RIck Pitino and Andy Beshear

St. John's coach Rick Pitino and Kentucky Gov. Andy Beshear talk in the New York studios of Sirius/XM for an episode of The Andy Beshear Podcast on Tuesday, Feb. 10, 2026.

LOUISVILLE, Ky. (WDRB) — Rick Pitino isn’t known for looking back.

But in a new interview with Kentucky Gov. Andy Beshear, the Hall of Fame coach took an unusually reflective turn, revisiting the scandal that ended his 17-year tenure at Louisville with fresh candor and an admission that goes further than he’s gone before.

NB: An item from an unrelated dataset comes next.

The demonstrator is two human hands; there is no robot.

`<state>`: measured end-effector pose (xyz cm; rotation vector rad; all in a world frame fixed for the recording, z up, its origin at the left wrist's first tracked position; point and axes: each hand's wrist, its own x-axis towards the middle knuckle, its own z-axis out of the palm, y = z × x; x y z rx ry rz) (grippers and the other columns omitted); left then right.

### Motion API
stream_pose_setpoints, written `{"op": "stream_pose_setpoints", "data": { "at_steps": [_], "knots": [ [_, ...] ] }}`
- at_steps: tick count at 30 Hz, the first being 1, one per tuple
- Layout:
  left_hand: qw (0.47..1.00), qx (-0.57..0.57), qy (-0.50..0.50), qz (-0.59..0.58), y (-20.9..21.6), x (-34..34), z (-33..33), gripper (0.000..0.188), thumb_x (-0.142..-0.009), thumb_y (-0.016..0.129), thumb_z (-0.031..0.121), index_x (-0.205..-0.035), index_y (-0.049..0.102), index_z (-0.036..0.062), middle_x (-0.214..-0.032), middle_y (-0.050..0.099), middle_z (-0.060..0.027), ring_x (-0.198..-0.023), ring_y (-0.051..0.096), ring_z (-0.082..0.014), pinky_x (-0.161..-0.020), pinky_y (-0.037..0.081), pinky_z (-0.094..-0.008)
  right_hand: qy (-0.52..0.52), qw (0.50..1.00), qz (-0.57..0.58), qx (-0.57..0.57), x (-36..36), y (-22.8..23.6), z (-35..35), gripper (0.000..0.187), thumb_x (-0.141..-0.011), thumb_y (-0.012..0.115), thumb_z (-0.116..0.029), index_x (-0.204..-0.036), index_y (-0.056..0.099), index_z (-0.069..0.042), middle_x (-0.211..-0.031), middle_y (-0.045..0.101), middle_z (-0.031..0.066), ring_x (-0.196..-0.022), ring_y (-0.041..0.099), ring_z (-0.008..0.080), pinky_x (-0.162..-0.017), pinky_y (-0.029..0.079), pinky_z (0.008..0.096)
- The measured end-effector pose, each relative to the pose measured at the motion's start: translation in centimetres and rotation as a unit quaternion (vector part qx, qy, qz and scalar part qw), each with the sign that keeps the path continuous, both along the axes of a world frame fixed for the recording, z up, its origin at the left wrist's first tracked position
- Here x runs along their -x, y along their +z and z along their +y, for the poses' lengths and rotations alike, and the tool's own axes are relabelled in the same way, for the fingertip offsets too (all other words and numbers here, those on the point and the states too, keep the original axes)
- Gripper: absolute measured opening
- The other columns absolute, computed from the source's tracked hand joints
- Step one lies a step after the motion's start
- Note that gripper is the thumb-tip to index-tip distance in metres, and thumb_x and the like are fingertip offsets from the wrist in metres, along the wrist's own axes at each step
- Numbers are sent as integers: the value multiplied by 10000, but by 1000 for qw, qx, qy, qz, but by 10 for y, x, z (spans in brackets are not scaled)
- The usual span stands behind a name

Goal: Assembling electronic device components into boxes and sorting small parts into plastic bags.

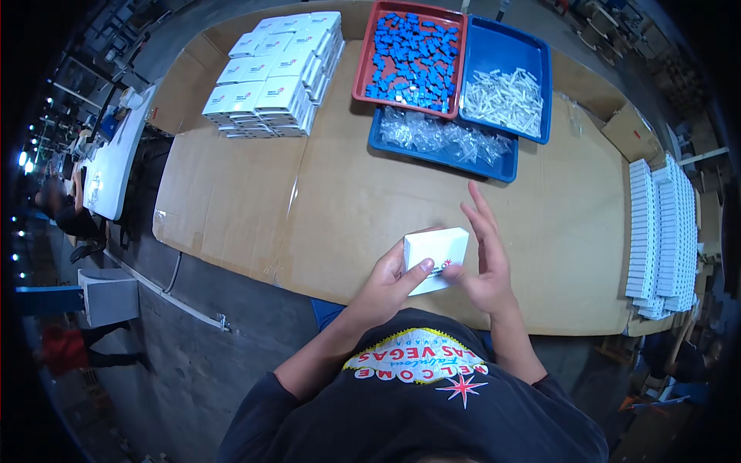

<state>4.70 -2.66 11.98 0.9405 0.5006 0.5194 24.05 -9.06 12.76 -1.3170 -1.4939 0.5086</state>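
Close to my body, over the near edge of the table, I hold a small white box [437,248] with a coloured print on its front. My left hand [386,284] is wrapped round its left side, the thumb lying across the front face. On the other side, my right hand [488,270] has its fingers stretched up and apart. Its thumb reaches to the lower right of the box and seems to touch it. Whatever the left fingers do behind the box is hidden.
Cardboard covers the table [340,208]. Stacked white boxes [270,73] stand at the far left. A red tray [360,77] bears blue pieces; one blue tray [545,92] has white pieces, another [505,166] clear plastic bags. White boxes [656,239] line the right edge.
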Motion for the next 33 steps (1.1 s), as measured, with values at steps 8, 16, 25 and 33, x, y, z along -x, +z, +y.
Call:
{"op": "stream_pose_setpoints", "data": {
  "at_steps": [8,16,25,33],
  "knots": [
    [997,-71,-5,-19,1,1,-3,530,-1067,658,166,-1530,502,-40,-1435,618,-125,-1308,572,-152,-1104,465,-326,64,942,300,139,-15,-14,-12,450,-916,828,-217,-1277,699,18,-1260,744,145,-1189,694,247,-1054,528,386],
    [989,-129,-61,37,11,13,8,521,-1060,655,120,-1531,507,-45,-1360,640,-134,-1187,596,-138,-1001,486,-300,103,933,324,120,-20,-21,-7,487,-832,899,-212,-1228,714,3,-1227,751,134,-1134,706,216,-991,553,350],
    [987,-160,-23,21,1,11,4,509,-1074,634,136,-1549,509,0,-1258,688,-89,-1024,609,-81,-859,508,-254,97,931,328,127,-18,-23,-4,478,-836,900,-160,-1237,702,8,-1229,747,132,-1135,705,211,-993,555,353],
    [993,-108,2,-51,1,4,4,513,-1078,609,108,-1536,465,-73,-1498,566,-133,-1349,554,-184,-1139,455,-349,120,922,362,69,-9,-17,5,317,-955,778,-116,-1224,695,31,-1266,731,167,-1146,697,217,-996,556,359]
  ]
}}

“I deserved to be fired,” Pitino said on an episode of The Andy Beshear Podcast taped in New York on Tuesday. “Because my assistant coaches did the wrong thing. And looking back on it, I learned a valuable lesson: who to hire, who to trust, what to believe in.”

Louisville | Kentucky | Indiana | Eric Crawford

It’s not the first time Pitino has let Louisville off the hook for its decision to fire him in the aftermath of the FBI’s investigation into the Adidas college basketball’s pay-for-play scheme. But it is the first time he has talked about what he called some mistakes in hiring assistant coaches, and why he made them.

“I was trying to get more high school one-and-done players at Louisville,” Pitino said. “I never went in that area, right? And John Calipari was having great success at Kentucky. And so I hired some people I should not have hired. And I learned a valuable lesson with that.”

For all the years Pitino and Calipari played coy about their rivalry, this was as close to a strategic concession as Pitino has made -- that Kentucky’s success under Calipari led him to shift recruiting tactics at Louisville, and that the shift unraveled everything.

It’s a revealing moment in a wide-ranging, 30-minute conversation that touches on everything from his coaching evolution to his time in Greece, from Billy Donovan’s transformation at Providence to Richie Farmer’s short-lived departure from Kentucky. Pitino, now 73, sounds more relaxed than he did even during his Iona tenure, more willing to turn over the stones of his past without the usual edge or defensiveness.

“There’s always a learning experience,” he said. “As a leader, you’ve got to understand when you make mistakes. You’ve got to correct the mistakes by not blaming others.”

Pitino is a testament to the value of flexibility. He came into college as the earliest full-fledged adaptor of the three-point shot.  He pressed full court. But he got to a Final Four at Louisville with a team that had only seven healthy players and no true point guard by improvising. He took the worst three-point shooting team in Final Four history to the national semifinals. And he won a national championship playing a modified matchup zone that opponents couldn’t figure out.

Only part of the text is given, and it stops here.